Heidi Castle, a spokesperson for Sabre, stated via email, "Sabre is aware of the claims of a data exfiltration made by the threat group, and we are currently investigating to determine their validity."
The group claiming responsibility for this apparent cyberattack is known as the Dunghill Leak group. They announced their involvement on a dark web leak site, asserting that they had acquired approximately 1.3 terabytes of data. This haul reportedly includes databases containing information on ticket sales, passenger turnover, employee personal data, and corporate financial records.
The Dunghill Leak group has also posted a portion of the files they claim to have stolen, with a promise to release the full cache "soon."
Sabre operates as a travel reservation system and a significant provider of air passenger and booking data. Their software and data support essential functions in airline and hotel bookings, check-ins, and related applications. Many major U.S. airlines and hotel chains rely on Sabre's technology.
Among the screenshots were records related to employees, including email addresses and workplace locations. One screenshot contained employee names, nationalities, passport numbers, and visa details. Additionally, several U.S. I-9 forms of employees authorized to work in the United States were visible.
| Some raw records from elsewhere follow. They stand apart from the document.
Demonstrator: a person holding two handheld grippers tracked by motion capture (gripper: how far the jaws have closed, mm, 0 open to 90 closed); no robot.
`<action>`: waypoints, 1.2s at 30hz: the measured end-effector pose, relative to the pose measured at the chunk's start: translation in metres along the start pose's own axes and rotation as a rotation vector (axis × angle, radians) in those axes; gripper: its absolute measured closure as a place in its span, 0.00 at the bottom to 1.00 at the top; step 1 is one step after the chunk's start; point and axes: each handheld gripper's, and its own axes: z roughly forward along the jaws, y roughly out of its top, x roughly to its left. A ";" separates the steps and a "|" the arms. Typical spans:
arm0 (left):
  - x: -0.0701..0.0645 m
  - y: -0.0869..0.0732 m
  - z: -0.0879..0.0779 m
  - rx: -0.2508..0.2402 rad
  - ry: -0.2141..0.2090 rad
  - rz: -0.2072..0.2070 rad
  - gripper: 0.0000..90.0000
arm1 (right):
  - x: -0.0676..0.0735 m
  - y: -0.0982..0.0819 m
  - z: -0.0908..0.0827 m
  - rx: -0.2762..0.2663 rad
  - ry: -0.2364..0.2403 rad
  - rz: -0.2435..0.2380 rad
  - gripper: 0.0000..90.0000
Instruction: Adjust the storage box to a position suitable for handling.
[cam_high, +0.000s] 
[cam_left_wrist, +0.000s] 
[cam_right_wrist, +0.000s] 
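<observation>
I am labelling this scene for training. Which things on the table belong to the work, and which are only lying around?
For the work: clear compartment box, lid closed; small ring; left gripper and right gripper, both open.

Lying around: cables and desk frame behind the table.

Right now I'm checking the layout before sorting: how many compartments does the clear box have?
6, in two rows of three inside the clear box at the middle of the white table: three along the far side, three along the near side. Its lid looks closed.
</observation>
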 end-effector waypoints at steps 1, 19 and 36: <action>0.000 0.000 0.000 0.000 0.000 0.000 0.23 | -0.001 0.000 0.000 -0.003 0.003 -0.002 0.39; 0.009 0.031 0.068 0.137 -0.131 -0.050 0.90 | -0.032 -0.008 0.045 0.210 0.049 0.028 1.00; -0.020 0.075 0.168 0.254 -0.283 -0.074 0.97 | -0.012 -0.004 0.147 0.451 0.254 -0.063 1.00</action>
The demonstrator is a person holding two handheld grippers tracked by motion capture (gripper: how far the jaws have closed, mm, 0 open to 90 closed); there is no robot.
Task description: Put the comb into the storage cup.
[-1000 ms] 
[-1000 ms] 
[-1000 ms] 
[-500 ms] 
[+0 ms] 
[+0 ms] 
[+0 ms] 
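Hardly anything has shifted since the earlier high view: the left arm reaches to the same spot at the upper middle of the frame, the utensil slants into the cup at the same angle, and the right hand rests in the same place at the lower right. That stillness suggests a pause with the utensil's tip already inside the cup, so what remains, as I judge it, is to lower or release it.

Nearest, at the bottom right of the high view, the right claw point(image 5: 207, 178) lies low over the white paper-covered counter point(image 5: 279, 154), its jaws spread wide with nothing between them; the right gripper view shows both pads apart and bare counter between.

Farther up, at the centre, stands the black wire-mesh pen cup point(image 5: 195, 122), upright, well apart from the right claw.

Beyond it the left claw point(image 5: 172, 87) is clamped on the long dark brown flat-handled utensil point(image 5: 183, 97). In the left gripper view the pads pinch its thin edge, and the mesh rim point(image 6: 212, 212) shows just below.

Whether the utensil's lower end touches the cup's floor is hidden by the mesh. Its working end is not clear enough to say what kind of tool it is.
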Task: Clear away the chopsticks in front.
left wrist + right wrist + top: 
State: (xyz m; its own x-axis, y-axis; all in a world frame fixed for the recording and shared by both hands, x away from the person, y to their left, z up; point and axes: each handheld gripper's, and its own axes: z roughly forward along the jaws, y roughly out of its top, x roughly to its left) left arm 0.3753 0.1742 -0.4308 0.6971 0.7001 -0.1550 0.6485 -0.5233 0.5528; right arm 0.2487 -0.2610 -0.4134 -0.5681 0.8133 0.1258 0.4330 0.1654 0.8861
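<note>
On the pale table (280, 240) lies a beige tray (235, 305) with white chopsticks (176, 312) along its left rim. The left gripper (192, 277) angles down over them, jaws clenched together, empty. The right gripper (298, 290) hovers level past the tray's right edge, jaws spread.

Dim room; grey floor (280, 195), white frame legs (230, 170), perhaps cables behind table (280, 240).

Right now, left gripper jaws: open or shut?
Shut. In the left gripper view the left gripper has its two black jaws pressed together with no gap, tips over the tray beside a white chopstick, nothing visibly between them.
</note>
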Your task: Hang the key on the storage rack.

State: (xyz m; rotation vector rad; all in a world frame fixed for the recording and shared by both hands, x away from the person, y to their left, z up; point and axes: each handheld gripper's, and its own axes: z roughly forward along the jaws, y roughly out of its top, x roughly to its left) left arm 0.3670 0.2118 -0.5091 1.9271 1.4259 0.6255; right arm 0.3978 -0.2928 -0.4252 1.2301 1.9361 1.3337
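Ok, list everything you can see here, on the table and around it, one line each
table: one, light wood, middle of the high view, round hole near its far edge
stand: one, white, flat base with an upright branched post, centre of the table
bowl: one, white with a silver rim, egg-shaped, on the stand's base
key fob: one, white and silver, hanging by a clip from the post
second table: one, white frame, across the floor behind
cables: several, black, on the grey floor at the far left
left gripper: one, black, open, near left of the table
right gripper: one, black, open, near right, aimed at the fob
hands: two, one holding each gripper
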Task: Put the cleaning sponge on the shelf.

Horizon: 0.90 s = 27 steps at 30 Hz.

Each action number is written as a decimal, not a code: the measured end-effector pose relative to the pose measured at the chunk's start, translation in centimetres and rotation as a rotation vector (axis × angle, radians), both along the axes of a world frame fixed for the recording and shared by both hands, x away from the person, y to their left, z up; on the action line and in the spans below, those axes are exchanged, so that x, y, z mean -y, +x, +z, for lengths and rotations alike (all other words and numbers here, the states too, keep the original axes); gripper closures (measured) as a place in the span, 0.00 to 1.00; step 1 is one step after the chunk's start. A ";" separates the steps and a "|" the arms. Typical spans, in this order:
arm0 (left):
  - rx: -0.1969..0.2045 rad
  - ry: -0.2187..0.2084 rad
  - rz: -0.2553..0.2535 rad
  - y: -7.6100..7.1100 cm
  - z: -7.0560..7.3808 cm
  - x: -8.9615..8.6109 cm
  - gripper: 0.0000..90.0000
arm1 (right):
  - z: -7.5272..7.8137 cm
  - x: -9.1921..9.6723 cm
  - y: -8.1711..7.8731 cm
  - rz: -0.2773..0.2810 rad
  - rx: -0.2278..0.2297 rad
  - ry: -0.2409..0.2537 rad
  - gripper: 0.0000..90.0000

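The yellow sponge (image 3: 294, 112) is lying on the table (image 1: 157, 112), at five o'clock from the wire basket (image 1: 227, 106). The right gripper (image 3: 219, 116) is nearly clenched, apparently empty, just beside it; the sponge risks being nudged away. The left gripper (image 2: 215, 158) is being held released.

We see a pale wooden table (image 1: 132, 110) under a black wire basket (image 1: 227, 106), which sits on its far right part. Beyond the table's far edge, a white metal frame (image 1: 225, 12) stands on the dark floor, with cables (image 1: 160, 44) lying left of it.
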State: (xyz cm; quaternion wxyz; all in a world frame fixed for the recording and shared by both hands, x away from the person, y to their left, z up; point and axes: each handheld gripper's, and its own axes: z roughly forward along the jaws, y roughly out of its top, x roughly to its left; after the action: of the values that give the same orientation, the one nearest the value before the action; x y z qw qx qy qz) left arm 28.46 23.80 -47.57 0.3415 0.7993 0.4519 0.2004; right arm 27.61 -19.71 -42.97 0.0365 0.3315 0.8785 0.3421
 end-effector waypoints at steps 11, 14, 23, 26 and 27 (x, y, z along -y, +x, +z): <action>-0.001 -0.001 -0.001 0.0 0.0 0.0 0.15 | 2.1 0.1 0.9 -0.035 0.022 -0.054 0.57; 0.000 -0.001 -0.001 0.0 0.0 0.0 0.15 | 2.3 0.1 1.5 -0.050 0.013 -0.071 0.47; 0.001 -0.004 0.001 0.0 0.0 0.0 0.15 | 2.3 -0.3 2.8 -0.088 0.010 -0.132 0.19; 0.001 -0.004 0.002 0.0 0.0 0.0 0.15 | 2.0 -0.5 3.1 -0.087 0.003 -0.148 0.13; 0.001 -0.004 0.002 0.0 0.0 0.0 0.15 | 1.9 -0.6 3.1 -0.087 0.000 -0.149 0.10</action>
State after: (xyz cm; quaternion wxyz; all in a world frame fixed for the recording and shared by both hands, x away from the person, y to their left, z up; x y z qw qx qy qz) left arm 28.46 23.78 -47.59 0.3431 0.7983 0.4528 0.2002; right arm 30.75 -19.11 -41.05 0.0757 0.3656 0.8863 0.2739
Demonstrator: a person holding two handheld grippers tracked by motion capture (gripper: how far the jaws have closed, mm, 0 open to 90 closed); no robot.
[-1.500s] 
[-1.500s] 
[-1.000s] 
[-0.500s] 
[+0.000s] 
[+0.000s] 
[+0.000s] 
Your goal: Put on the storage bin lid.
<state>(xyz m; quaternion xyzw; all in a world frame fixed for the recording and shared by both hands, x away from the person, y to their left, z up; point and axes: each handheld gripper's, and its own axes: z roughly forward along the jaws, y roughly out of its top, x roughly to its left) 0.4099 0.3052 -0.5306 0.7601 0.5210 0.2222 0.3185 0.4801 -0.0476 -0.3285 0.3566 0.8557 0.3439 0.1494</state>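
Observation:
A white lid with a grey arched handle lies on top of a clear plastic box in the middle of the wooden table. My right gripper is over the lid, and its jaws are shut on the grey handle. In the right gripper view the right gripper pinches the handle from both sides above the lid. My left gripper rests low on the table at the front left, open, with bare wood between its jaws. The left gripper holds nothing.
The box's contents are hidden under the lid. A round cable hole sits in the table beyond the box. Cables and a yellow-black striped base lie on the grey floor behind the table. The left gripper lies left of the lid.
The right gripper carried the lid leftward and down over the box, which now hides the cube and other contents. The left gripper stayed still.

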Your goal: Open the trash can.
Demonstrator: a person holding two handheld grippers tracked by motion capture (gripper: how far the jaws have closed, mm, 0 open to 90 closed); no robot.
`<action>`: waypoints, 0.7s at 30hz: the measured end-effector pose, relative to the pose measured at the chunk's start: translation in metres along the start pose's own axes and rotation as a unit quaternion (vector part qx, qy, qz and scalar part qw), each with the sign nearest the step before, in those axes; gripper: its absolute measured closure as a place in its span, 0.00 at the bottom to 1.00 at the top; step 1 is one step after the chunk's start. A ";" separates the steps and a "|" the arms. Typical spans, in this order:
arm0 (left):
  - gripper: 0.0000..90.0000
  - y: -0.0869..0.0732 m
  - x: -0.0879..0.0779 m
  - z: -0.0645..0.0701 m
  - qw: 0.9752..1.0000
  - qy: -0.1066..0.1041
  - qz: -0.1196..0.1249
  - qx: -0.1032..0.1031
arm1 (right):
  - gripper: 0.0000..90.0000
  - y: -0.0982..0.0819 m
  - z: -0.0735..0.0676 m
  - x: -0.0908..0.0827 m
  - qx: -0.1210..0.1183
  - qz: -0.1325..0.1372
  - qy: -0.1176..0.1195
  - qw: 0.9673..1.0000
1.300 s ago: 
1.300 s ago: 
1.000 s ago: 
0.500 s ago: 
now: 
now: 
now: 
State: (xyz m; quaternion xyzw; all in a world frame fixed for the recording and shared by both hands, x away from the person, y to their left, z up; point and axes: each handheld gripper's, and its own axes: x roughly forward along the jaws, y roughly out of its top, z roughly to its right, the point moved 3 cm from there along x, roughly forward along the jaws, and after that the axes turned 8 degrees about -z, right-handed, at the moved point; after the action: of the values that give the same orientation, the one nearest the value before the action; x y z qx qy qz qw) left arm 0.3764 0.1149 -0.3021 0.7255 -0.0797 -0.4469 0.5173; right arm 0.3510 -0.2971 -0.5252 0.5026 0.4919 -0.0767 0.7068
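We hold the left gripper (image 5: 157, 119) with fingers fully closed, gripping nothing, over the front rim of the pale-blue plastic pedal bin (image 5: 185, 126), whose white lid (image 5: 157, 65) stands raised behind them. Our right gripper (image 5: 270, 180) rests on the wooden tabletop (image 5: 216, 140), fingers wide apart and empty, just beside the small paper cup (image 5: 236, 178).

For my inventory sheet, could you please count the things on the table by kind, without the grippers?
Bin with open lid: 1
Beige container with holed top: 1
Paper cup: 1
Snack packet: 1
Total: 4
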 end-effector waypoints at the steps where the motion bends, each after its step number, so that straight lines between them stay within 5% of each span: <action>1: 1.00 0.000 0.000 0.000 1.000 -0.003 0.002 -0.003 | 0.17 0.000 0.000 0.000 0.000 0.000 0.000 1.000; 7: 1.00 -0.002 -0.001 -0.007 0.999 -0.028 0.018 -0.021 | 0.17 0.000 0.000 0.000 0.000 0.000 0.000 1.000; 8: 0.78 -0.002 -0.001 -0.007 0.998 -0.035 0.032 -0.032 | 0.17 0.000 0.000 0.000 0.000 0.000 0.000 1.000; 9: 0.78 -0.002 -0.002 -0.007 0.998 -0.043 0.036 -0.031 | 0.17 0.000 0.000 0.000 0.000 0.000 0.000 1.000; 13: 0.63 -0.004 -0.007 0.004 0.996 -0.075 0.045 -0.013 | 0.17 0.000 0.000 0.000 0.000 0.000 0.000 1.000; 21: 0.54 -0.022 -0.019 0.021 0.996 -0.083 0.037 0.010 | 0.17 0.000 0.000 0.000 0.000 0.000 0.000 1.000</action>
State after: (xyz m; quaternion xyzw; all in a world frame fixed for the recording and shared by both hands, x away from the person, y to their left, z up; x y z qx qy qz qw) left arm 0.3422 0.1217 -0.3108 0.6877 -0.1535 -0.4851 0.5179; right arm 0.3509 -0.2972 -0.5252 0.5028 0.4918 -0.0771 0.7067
Some of the passports found in the cache were associated with Sabre employees, including a Sabre vice president, as corroborated by their LinkedIn profiles.
The precise timeline of the alleged breach is unknown, but the screenshots posted by the extortion group suggest that the data may be as recent as July 2022.
Not much is known about Dunghill Leak, except that it is a relatively new ransomware and extortion group believed to have evolved or rebranded from the Dark Angels ransomware, itself a descendant of the Babuk ransomware, according to security researchers at Malwarebytes. Dunghill Leak has previously claimed responsibility for targeting Incredible Technologies (a coin-operated game maker), Sysco (a food giant), and Gentex (an automotive products manufacturer).
It's worth noting that ransomware and extortion groups often forego file encryption and instead focus on the threat of publishing sensitive data unless a ransom is paid. The FBI and international law enforcement agencies have consistently discouraged victims from paying such ransoms.
Sabre's last reported security incident occurred in 2017 when hackers scraped one million credit cards from its hotel reservation system. In the aftermath, the company paid $2.4 million to settle allegations from several states stemming from the breach.